A major challenge in interpreting genome sequences is understanding how the genome encodes the information that specifies when and where a gene will be expressed. The first step in this process is the identification of regions of the genome that contain regulatory information. In higher eukaryotes, this cis-regulatory information is organized into modular units [cis-regulatory modules (CRMs)] of a few hundred base pairs. A common feature of these cis-regulatory modules is the presence of multiple binding sites for multiple transcription factors. Here, we evaluate the extent to which the tendency for transcription factor binding sites to be clustered can be used as the basis for the computational identification of cis-regulatory modules. By using published DNA binding specificity data for five transcription factors active in the early Drosophila embryo, we identified genomic regions containing unusually high concentrations of predicted binding sites for these factors. A significant fraction of these binding site clusters overlap known CRMs that are regulated by these factors. In addition, many of the remaining clusters are adjacent to genes expressed in a pattern characteristic of genes regulated by these factors. We tested one of the newly identified clusters, mapping upstream of the gap gene giant (gt), and show that it acts as an enhancer that recapitulates the posterior expression pattern of gt.

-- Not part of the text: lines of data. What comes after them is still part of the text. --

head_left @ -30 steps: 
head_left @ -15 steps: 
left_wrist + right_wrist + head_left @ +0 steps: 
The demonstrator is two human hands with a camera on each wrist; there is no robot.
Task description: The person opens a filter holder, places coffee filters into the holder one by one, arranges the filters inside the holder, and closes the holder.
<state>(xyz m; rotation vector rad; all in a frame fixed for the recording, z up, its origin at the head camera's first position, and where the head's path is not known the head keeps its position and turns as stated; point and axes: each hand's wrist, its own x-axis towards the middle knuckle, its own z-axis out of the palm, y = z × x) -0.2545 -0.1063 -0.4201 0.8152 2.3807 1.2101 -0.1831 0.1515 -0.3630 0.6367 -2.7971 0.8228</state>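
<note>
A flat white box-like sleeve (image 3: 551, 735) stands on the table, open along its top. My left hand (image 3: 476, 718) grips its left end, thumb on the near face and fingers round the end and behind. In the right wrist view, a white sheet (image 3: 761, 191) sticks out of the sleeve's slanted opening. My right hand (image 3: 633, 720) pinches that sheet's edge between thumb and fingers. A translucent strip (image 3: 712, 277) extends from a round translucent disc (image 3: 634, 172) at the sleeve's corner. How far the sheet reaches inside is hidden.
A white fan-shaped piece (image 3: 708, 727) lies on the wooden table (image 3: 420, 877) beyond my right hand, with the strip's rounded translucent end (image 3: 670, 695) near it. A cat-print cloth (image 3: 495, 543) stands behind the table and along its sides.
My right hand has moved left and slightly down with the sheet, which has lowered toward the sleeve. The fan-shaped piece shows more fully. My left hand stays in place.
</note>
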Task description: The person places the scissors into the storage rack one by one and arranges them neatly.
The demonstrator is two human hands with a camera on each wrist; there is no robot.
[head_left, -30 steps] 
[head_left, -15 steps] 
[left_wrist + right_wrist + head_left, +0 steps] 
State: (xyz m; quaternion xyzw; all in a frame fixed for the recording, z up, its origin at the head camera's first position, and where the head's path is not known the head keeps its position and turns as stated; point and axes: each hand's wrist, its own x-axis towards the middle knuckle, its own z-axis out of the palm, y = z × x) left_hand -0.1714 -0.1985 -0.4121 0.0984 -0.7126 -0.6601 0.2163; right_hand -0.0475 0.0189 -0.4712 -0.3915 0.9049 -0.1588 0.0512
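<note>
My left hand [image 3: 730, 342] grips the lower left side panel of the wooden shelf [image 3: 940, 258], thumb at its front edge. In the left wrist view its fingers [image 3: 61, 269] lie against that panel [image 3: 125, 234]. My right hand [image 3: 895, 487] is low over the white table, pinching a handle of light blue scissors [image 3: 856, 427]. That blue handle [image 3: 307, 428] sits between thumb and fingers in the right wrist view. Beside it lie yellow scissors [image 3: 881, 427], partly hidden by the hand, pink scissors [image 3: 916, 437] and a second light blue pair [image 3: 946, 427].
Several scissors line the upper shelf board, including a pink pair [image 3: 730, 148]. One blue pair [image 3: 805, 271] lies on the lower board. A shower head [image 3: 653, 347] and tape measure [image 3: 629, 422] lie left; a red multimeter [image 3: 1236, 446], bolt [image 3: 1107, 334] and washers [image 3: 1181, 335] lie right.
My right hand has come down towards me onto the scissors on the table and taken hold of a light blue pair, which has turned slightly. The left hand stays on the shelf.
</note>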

解读基因组序列的一个主要挑战在于理解基因组如何编码指定基因何时何地表达的信息。这一过程的第一步是识别基因组中包含调控信息的区域。在高等真核生物中,这种顺式调控信息被组织成几百个碱基对的模块化单元[顺式调控模块(CRMs)]。这些顺式调控模块的一个共同特征是存在多个转录因子的多个结合位点。在此,我们评估转录因子结合位点的聚类倾向可在多大程度上用作顺式调控模块计算识别的基础。通过使用已发表的在早期果蝇胚胎中活跃的五种转录因子的DNA结合特异性数据,我们识别出了包含这些因子预测结合位点异常高浓度的基因组区域。这些结合位点簇中有很大一部分与受这些因子调控的已知CRMs重叠。此外,许多其余的簇与以这些因子调控的基因特征模式表达的基因相邻。我们测试了新识别出的一个簇,它位于间隙基因giant(gt)的上游,并表明它作为一个增强子重现了gt的后部表达模式。